Lovecraft had contempt for New York’s thriving immigrant population and those workers who sustained Brooklyn waterfront in the 1920s.  In particular he negatively interacted with the residents of Brooklyn’s so-called “Little Syria” on Atlantic Avenue.

I find his invective ugly and even a little obsessive, but it illustrates that occasional truth that the culture of New York City is simply not for everybody, especially if you have certain racist dispositions mixed with a little mental instability.

Below: Lovecraft in Brooklyn Heights in 1925. The house behind him may be his Clinton Street boarding house. Compare to the image above and the current view here. (Photo courtesy HPL.com)

1925-C

In a comparison with Philadelphia, Lovecraft wrote “[Philadelphia has] none of the crude, foreign hostility and underbreeding of New York — none of the vulgar trade spirit and plebian hustle.” He further described New York as “an Asiatic hell’s huddle of the world’s cowed, broken, inartistic, and unfit.” [source]

According to author Donald Tyson, “when [H.P.’s wife Sonia] and Lovecraft were walking the streets of New York and encountered a group of immigrants, Lovecraft would become so animated and enraged that she feared for his sanity.”

The renovated, wealthy houses of today’s Brooklyn Heights were often working-class housing in the 1920s, many turned into affordable boarding houses.
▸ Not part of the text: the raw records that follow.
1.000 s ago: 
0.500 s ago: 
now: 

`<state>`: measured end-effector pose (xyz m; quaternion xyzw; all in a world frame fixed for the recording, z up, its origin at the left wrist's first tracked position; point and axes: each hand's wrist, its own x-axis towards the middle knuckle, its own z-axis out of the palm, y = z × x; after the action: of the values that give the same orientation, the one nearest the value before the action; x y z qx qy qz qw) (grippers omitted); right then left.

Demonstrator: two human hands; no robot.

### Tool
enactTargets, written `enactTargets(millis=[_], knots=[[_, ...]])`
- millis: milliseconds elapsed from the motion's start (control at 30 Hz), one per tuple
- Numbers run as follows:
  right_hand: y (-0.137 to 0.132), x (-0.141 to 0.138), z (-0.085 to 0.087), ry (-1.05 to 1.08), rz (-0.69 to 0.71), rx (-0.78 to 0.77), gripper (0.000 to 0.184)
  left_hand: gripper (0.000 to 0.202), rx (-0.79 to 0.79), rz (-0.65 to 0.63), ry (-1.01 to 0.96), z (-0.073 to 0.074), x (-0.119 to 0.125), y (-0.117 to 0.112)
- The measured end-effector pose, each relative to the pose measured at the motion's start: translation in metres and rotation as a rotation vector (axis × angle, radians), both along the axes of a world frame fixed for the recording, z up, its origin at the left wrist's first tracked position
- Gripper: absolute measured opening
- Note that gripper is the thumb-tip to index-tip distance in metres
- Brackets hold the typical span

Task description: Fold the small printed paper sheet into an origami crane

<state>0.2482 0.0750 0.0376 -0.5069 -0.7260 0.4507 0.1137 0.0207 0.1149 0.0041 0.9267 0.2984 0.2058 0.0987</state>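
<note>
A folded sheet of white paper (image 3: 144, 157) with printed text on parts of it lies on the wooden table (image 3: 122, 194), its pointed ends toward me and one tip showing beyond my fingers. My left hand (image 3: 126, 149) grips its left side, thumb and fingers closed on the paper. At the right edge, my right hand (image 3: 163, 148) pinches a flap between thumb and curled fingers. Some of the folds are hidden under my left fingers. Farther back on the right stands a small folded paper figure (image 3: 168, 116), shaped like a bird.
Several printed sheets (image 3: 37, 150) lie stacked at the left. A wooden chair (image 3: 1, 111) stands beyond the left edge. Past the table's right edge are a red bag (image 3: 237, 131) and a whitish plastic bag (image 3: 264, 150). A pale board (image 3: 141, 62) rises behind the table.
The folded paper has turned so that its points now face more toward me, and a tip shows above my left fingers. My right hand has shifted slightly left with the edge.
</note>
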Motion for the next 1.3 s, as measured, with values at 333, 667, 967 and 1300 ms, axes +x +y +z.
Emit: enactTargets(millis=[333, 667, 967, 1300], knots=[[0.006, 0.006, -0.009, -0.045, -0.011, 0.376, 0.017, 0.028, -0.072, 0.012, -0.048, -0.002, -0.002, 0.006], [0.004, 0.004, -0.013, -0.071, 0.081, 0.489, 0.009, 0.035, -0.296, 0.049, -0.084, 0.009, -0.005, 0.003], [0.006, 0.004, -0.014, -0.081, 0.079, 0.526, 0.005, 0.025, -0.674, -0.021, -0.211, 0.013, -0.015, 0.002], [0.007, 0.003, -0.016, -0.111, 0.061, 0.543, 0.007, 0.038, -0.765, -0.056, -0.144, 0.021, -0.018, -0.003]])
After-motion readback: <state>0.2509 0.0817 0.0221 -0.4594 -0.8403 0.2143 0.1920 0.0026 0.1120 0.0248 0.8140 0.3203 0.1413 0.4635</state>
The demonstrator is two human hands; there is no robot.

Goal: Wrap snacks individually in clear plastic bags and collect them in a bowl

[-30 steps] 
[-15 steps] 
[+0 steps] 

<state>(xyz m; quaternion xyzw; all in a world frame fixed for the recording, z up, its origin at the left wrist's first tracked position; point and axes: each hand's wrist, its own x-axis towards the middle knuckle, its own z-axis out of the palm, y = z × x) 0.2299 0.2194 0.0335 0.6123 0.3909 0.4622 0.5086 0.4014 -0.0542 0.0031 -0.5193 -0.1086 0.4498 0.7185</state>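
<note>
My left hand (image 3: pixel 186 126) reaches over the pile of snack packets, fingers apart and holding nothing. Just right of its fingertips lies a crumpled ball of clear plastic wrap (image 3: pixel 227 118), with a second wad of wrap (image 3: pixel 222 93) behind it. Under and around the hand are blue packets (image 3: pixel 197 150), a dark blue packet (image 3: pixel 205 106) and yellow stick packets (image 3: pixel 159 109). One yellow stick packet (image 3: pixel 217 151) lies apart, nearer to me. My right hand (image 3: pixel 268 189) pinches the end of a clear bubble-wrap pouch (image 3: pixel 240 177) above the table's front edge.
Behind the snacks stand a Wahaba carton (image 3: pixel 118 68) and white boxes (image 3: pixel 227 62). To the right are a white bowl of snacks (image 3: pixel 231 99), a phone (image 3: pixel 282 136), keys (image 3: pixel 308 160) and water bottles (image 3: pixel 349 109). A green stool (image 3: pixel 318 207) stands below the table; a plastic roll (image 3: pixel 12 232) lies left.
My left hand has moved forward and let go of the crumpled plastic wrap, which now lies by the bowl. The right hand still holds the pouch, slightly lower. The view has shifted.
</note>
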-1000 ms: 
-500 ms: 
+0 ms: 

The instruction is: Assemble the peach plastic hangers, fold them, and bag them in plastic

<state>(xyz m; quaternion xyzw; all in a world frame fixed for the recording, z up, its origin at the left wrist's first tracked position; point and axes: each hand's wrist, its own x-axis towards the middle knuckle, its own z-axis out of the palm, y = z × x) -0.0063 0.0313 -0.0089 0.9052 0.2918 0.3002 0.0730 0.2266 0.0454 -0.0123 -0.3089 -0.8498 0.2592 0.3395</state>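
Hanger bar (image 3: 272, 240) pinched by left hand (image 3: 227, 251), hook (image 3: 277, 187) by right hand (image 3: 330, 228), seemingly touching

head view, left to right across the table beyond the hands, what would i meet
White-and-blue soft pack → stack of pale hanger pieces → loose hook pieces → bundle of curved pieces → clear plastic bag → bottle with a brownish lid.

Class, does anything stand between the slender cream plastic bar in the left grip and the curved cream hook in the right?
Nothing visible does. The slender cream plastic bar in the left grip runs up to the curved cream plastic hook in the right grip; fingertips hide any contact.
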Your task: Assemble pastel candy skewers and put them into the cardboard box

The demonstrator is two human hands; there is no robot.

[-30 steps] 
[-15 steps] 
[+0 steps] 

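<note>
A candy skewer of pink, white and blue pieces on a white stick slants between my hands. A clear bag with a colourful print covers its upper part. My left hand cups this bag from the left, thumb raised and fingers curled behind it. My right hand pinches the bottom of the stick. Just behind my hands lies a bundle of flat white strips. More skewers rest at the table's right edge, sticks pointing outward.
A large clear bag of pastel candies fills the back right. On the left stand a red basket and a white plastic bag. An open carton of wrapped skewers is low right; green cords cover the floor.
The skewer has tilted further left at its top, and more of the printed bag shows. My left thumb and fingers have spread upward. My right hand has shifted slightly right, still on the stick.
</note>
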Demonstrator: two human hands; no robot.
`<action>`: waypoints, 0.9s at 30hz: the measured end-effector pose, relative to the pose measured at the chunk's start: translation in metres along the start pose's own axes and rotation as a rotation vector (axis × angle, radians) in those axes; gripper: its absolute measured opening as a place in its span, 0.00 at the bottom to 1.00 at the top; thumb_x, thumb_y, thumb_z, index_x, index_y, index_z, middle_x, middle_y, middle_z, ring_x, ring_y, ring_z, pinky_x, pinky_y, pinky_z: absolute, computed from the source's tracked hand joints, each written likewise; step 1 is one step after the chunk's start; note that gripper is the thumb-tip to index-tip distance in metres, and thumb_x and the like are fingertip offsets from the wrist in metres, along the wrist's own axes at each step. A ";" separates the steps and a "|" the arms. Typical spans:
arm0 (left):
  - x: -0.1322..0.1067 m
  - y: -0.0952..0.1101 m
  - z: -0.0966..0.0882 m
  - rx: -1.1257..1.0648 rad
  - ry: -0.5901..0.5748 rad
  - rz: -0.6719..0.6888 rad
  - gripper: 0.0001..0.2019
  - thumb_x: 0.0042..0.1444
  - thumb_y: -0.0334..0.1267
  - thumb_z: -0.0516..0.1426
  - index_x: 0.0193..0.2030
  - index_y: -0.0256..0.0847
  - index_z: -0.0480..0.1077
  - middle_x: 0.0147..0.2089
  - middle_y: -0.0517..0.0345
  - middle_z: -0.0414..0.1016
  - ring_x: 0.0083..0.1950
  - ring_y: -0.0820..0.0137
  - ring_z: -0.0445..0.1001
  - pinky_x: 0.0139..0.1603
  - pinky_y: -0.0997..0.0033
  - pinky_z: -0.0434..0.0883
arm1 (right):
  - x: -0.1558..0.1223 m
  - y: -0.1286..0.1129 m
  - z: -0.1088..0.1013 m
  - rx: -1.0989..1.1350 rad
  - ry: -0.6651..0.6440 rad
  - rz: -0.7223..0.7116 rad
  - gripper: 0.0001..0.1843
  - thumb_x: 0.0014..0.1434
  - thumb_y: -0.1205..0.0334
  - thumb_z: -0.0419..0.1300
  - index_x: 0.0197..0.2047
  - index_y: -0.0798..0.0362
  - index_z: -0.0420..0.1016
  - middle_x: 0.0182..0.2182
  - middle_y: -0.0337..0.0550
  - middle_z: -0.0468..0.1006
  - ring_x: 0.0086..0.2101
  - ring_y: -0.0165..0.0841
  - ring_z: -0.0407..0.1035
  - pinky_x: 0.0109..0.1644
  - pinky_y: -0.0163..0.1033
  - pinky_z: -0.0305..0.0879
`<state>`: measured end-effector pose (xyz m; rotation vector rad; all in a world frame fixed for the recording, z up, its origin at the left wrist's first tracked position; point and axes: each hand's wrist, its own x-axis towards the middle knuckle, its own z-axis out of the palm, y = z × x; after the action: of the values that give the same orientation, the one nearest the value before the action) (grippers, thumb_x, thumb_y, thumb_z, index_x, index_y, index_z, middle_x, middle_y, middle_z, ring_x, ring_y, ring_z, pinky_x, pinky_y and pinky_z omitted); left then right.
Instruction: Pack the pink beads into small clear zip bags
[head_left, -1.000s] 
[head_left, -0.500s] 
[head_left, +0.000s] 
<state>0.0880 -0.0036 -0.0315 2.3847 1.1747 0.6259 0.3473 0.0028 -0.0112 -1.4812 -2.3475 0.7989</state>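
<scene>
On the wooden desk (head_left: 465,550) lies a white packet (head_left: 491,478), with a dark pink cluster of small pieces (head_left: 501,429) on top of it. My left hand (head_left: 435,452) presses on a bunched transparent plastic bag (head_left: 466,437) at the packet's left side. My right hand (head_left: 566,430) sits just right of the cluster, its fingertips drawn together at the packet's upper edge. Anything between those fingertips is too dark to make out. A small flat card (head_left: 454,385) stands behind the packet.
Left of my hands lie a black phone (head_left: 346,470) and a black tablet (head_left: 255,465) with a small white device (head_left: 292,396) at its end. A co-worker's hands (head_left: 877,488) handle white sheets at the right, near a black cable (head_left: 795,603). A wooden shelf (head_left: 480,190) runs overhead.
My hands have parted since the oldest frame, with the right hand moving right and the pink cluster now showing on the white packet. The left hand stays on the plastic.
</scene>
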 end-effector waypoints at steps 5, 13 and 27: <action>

Lovecraft disliked his ethnic neighbors and held particular scorn for his Irish landlady. “Only later was I to learn of her shrewish tongue, desperate household negligence, miserly watchfulness of lights and unwatchfulness of repairs, and reckless indifference to the class of lodger she admitted.” [source]

He would have lived with mostly single men of differing ethnicity, many employed along the congested docks that lined the waterfront all the way down to Red Hook, culminating in two self-contained shipping areas — the Atlantic and Erie basins. Back in the 1920s, it was the busiest freight port in the entire world.

Below: Ships along the waterfront heading towards Red Hook, circa 1890

Courtesy Museum of the City of New York
Courtesy Museum of the City of New York

He seemed to filter all his untethered anxiety into the very building at 169 Clinton Street. “I conceived the idea that the great brownstone house was a malignly sentient thing — a dead, vampire creature which sucked something out of those within it and implanted in them the seeds of some horrible and immaterial psychic growth.”

Yet Lovecraft saved his greater fantasies for the neighborhood south of here. He eventually funneled all this tortured and deranged hysteria into his horror writing with the publication of “The Horror at Red Hook,” a story that literally depicts the neighborhood as a gateway to Hell. Naturally he wrote it over a two-day period from the Brooklyn Heights boardinghouse.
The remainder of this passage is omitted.